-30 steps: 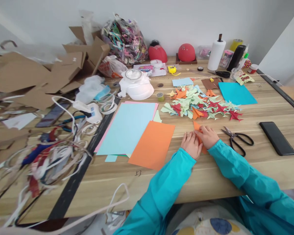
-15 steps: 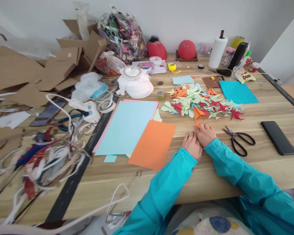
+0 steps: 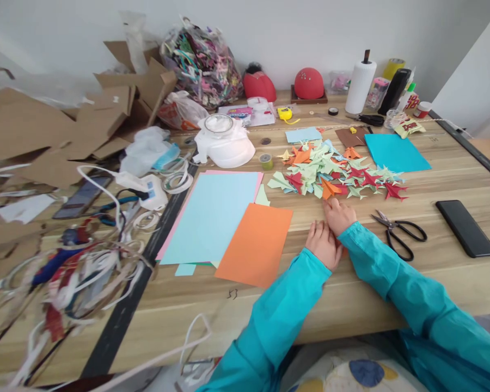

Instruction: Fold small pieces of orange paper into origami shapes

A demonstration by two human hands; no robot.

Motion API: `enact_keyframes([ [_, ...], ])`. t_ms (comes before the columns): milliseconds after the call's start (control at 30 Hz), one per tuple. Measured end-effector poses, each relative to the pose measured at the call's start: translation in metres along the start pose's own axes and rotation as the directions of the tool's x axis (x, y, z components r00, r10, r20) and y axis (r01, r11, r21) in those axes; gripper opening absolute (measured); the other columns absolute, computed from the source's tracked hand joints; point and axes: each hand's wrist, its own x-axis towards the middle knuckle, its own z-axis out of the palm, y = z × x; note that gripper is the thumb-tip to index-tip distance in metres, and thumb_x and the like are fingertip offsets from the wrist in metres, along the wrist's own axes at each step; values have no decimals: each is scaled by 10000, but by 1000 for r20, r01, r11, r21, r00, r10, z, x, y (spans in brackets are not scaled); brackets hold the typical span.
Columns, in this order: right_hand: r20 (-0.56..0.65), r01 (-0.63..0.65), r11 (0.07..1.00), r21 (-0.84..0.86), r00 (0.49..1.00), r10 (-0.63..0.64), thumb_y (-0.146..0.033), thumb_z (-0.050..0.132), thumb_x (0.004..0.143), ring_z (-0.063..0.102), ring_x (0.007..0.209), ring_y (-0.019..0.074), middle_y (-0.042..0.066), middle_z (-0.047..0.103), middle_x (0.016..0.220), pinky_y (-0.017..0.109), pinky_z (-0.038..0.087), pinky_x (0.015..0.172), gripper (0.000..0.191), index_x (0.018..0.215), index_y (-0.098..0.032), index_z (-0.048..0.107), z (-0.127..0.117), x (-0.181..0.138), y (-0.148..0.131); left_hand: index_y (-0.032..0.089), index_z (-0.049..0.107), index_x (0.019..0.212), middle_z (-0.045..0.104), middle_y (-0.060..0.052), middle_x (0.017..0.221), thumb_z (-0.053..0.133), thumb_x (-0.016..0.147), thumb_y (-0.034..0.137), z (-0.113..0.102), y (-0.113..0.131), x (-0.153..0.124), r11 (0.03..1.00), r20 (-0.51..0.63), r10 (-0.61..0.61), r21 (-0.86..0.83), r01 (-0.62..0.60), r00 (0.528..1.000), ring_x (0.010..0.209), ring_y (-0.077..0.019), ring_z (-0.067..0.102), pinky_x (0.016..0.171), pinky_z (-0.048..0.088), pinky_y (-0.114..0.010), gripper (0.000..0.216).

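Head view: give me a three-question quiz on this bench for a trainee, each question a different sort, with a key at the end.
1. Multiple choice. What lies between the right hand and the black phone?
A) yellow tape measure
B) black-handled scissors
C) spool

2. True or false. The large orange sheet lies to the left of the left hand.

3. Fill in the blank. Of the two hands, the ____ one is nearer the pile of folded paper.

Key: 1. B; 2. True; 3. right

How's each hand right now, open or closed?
Left hand: open, palm down, by orange paper.
Right hand: partly curled; can't tell whether its grip holds anything.
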Motion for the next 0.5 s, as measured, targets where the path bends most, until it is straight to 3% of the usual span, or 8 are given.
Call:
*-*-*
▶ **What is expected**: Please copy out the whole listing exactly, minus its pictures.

▶ **Written solution**:
-30 steps: 
-15 steps: 
+0 steps: 

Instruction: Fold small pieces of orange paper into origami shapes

A demonstration by two human hands; no robot.

Motion API: `enact_keyframes([ [_, ...], ])`. t_ms (comes before the columns): milliseconds after the call's start (control at 30 Hz), one per tuple. Measured end-effector poses, each relative to the pose measured at the call's start: translation in metres along the start pose's own axes and rotation as the directions of the tool's x axis (x, y, z components r00, r10, r20) and y axis (r01, r11, r21) in those axes; gripper opening absolute (measured); the other columns absolute, computed from the source's tracked hand joints; point and axes: each hand's wrist, its own x-axis towards the middle knuckle, its own z-axis out of the palm, y = z × x; note that gripper is the thumb-tip to index-tip distance in metres, and thumb_x and the like are fingertip offsets from the wrist in metres, along the wrist's own axes at each step; values have no decimals: each is scaled by 10000, but by 1000 for r20, r01, r11, r21, r00, r10, z, x, y (spans in brackets are not scaled); brackets hold the typical span.
Columns, in this order: right_hand: r20 (-0.56..0.65), r01 (-0.63..0.65), r11 (0.07..1.00), r21 (-0.84..0.86), r00 (0.49..1.00), r10 (-0.63..0.64), thumb_y (-0.146..0.033), thumb_z (-0.050..0.132), thumb_x (0.004..0.143), ring_z (-0.063..0.102), ring_x (0.007..0.209), ring_y (-0.019..0.074), middle_y (-0.042..0.066), middle_z (-0.047..0.103), middle_x (0.016..0.220), pinky_y (-0.017..0.109), pinky_z (-0.038..0.087), pinky_x (0.015..0.172), gripper (0.000..0.191), index_x (0.018..0.215), index_y (-0.098..0.032), index_z (-0.048..0.107), z (-0.127..0.117), x (-0.181..0.138), y (-0.148..0.131); left_hand: index_y (-0.032..0.089), index_z (-0.049..0.107), index_x (0.019..0.212), middle_z (-0.045..0.104), middle_y (-0.060..0.052), middle_x (0.017..0.221), thumb_z (-0.053..0.133), thumb_x (-0.016..0.147), thumb_y (-0.034..0.137), z (-0.113..0.102), y (-0.113..0.131), x (-0.153..0.124), r11 (0.03..1.00), r20 (-0.51..0.63), r10 (-0.61..0.61), r21 (-0.86..0.83), r01 (-0.62..0.60), r00 (0.528..1.000), ring_x (0.010..0.209), ring_y (-0.077..0.019), ring_z (-0.067..0.102), pinky_x (0.016..0.171), pinky_z (-0.048..0.088), pinky_y (-0.114..0.010), gripper (0.000..0.216).

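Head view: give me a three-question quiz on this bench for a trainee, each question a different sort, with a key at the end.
1. Multiple choice. What lies between the right hand and the black phone?
A) yellow tape measure
B) black-handled scissors
C) spool

2. True or false. The large orange sheet lies to the left of the left hand.

3. Fill in the blank. Of the two hands, the ____ one is nearer the pile of folded paper.

Key: 1. B; 2. True; 3. right

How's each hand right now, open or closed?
Left hand: open, palm down, by orange paper.
Right hand: partly curled; can't tell whether its grip holds anything.
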Motion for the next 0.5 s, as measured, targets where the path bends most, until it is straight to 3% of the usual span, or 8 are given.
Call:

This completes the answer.